Work instructions >> Your task is to reproduce exactly the lines that run from the beginning of the data through the line where "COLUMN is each" appears.

Records from a data source
Segment Open

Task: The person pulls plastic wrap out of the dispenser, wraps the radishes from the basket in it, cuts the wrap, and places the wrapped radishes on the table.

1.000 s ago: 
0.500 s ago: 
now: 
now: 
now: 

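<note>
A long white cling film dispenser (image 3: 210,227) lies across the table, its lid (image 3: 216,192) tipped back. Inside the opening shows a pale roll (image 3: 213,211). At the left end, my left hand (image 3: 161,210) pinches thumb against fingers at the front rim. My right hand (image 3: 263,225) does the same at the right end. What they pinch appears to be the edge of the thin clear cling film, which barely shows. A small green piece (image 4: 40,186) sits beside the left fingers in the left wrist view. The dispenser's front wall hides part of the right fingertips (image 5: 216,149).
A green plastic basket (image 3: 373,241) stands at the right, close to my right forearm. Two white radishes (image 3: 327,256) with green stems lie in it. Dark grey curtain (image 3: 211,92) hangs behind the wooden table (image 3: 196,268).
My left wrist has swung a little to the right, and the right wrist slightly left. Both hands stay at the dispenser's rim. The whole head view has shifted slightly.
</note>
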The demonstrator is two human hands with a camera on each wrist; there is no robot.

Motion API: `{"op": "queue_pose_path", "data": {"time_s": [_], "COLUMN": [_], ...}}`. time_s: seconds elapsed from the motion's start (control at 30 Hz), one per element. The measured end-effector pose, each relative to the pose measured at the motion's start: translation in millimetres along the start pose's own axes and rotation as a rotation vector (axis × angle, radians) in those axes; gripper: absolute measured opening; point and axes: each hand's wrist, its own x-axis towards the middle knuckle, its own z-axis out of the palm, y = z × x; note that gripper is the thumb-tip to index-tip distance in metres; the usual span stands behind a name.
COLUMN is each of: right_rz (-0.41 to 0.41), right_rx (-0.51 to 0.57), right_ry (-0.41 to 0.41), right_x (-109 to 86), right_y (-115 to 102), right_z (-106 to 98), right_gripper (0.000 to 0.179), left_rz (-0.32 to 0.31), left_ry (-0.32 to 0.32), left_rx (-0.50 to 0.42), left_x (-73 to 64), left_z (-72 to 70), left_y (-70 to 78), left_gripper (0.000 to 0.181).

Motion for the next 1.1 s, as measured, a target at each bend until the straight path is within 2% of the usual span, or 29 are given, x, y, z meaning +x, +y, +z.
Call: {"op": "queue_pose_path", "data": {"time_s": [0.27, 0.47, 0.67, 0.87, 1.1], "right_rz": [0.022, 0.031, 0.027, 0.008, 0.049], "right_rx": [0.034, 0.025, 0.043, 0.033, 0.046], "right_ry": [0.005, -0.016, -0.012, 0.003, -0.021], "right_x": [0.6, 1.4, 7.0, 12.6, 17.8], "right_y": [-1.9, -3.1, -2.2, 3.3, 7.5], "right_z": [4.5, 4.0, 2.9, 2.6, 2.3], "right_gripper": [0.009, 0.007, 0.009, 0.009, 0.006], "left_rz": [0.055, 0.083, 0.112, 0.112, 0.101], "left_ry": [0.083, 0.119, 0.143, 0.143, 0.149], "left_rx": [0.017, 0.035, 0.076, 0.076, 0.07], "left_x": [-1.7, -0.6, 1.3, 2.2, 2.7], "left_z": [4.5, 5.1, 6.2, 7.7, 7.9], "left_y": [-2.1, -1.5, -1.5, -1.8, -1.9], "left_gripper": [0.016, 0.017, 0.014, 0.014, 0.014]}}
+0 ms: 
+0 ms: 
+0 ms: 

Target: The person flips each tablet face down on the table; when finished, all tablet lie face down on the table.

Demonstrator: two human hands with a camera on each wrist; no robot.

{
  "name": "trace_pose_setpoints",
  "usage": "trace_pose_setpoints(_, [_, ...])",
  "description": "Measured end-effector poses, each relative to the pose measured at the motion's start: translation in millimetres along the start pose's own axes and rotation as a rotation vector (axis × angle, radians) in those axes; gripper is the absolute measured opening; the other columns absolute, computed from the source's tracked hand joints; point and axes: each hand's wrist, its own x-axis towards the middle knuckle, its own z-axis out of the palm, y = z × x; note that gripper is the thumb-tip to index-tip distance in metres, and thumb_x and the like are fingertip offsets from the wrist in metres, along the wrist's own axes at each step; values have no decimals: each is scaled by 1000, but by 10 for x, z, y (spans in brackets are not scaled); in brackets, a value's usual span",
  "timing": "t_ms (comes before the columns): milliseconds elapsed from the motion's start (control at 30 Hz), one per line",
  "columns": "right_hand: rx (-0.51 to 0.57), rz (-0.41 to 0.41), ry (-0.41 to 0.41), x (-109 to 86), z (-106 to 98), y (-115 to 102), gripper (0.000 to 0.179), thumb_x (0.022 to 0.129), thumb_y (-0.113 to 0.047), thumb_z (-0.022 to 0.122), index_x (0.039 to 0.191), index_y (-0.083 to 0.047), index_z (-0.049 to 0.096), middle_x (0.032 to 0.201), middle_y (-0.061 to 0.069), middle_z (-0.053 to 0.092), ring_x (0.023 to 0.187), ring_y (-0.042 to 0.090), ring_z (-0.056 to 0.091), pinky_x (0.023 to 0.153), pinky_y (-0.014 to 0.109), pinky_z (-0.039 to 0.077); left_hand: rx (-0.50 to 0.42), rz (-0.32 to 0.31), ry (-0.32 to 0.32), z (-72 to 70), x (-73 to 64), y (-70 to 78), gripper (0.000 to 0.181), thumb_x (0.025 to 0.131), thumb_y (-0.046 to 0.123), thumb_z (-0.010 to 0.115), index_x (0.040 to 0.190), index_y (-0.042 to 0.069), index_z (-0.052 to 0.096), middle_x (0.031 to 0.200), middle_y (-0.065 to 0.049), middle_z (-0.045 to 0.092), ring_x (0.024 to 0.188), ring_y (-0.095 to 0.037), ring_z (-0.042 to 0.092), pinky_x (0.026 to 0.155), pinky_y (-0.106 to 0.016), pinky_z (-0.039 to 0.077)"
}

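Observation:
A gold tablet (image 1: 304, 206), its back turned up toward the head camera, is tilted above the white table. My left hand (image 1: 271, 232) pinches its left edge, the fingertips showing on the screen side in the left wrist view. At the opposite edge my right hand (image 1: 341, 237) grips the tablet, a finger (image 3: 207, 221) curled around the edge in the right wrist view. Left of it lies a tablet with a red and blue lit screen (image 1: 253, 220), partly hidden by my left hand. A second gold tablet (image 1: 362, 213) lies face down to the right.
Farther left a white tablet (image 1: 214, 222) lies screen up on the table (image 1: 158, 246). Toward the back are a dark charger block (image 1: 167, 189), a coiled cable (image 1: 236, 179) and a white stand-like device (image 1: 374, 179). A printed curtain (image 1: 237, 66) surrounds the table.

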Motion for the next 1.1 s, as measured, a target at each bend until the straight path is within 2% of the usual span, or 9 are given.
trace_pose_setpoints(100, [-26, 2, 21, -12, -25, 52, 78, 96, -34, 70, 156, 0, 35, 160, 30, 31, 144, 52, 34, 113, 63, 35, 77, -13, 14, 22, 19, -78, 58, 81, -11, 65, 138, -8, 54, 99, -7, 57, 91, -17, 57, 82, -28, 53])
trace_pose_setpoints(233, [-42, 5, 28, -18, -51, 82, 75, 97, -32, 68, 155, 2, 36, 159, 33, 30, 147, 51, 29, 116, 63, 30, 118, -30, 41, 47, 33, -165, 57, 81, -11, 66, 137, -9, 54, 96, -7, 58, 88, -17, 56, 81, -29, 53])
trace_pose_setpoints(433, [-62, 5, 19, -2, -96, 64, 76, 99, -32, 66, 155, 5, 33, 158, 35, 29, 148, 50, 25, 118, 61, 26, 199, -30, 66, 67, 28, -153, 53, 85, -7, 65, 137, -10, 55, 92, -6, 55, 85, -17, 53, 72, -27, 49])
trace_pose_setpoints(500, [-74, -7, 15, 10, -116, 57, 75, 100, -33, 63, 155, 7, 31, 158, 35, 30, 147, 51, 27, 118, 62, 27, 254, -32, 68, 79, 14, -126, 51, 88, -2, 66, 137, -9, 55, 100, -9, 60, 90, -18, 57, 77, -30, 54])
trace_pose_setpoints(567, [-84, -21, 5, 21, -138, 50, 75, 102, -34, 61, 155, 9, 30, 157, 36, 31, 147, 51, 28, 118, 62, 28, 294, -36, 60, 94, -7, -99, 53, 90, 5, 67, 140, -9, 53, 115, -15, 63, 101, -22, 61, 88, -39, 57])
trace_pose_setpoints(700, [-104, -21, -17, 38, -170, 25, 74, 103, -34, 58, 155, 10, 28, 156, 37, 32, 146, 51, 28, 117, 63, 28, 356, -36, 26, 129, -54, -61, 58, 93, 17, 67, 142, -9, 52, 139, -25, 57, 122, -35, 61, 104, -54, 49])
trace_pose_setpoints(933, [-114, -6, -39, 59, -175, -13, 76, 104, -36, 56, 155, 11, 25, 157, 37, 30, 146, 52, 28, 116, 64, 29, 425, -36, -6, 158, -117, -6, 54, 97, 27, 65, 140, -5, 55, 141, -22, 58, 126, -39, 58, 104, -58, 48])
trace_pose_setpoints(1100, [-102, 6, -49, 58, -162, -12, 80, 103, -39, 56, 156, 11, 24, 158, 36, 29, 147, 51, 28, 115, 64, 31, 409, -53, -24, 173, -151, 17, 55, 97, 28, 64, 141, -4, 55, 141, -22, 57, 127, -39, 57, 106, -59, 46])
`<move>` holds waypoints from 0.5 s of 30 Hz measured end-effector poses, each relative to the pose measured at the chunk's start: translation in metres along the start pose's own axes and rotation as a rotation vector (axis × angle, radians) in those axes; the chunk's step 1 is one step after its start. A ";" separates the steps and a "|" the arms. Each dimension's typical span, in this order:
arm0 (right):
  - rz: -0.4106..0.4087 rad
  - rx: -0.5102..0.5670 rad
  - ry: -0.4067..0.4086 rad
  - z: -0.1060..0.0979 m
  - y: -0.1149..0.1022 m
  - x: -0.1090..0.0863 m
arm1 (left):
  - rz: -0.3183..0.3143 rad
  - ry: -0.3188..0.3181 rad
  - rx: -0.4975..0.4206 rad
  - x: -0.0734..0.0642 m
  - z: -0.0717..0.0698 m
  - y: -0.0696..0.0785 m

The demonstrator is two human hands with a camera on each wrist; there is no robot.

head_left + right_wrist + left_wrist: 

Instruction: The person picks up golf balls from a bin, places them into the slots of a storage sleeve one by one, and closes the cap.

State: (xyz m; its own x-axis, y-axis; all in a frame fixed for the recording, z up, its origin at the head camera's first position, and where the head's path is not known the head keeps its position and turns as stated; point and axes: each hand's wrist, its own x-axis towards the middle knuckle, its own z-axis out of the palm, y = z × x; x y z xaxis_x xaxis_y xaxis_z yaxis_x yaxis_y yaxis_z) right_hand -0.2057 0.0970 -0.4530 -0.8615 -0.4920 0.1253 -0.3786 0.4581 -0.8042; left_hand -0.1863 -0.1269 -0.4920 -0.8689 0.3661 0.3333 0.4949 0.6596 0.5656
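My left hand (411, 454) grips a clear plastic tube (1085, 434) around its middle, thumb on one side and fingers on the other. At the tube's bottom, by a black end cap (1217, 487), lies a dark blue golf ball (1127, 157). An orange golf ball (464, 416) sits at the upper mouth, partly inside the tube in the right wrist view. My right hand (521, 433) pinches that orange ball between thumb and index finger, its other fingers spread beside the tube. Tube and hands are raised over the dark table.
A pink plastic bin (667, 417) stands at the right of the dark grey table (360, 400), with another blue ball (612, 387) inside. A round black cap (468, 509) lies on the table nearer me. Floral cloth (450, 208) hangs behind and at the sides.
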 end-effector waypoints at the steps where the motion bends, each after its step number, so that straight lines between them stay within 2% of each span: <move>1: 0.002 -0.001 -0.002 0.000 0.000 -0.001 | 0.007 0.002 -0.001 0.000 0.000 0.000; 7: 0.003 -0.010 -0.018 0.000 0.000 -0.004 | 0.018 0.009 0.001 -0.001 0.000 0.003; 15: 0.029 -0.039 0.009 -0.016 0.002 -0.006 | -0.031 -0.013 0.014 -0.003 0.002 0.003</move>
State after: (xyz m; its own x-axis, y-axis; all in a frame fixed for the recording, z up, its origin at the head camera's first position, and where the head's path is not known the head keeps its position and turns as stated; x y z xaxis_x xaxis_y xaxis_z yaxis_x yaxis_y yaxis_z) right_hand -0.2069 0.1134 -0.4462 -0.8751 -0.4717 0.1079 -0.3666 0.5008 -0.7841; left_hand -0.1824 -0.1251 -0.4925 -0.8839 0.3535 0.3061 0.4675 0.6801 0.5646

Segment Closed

Solution to the exercise >>
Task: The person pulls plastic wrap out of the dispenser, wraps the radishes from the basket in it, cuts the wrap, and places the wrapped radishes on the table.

1.000 s ago: 
0.500 s ago: 
now: 
now: 
now: 

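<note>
A long white cling film dispenser (image 3: 210,227) lies across the table, its lid (image 3: 216,192) tipped back. Inside the opening shows a pale roll (image 3: 213,211). At the left end, my left hand (image 3: 161,210) pinches thumb against fingers at the front rim. My right hand (image 3: 263,225) does the same at the right end. What they pinch appears to be the edge of the thin clear cling film, which barely shows. A small green piece (image 4: 40,186) sits beside the left fingers in the left wrist view. The dispenser's front wall hides part of the right fingertips (image 5: 216,149).
A green plastic basket (image 3: 373,241) stands at the right, close to my right forearm. Two white radishes (image 3: 327,256) with green stems lie in it. Dark grey curtain (image 3: 211,92) hangs behind the wooden table (image 3: 196,268).
My left wrist has swung a little to the right, and the right wrist slightly left. Both hands stay at the dispenser's rim. The whole head view has shifted slightly.
</note>
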The demonstrator is two human hands with a camera on each wrist; there is no robot.

Motion API: `{"op": "queue_pose_path", "data": {"time_s": [_], "COLUMN": [_], ...}}`. time_s: seconds elapsed from the motion's start (control at 30 Hz), one per element. The measured end-effector pose, each relative to the pose measured at the motion's start: translation in millimetres along the start pose's own axes and rotation as a rotation vector (axis × angle, radians) in those axes; gripper: absolute measured opening; point and axes: each hand's wrist, its own x-axis towards the middle knuckle, its own z-axis out of the palm, y = z × x; note that gripper is the thumb-tip to index-tip distance in metres; the usual span stands behind a name.
COLUMN is each of: right_rz (-0.41 to 0.41), right_rx (-0.51 to 0.57), right_ry (-0.41 to 0.41), right_x (-109 to 86), right_y (-115 to 102), right_z (-106 to 98), right_gripper (0.000 to 0.179), left_rz (-0.32 to 0.31), left_ry (-0.32 to 0.32), left_rx (-0.50 to 0.42), left_x (-73 to 64), left_z (-72 to 70), left_y (-70 to 78), left_gripper (0.000 to 0.181).

The answer given above is complete as it stands.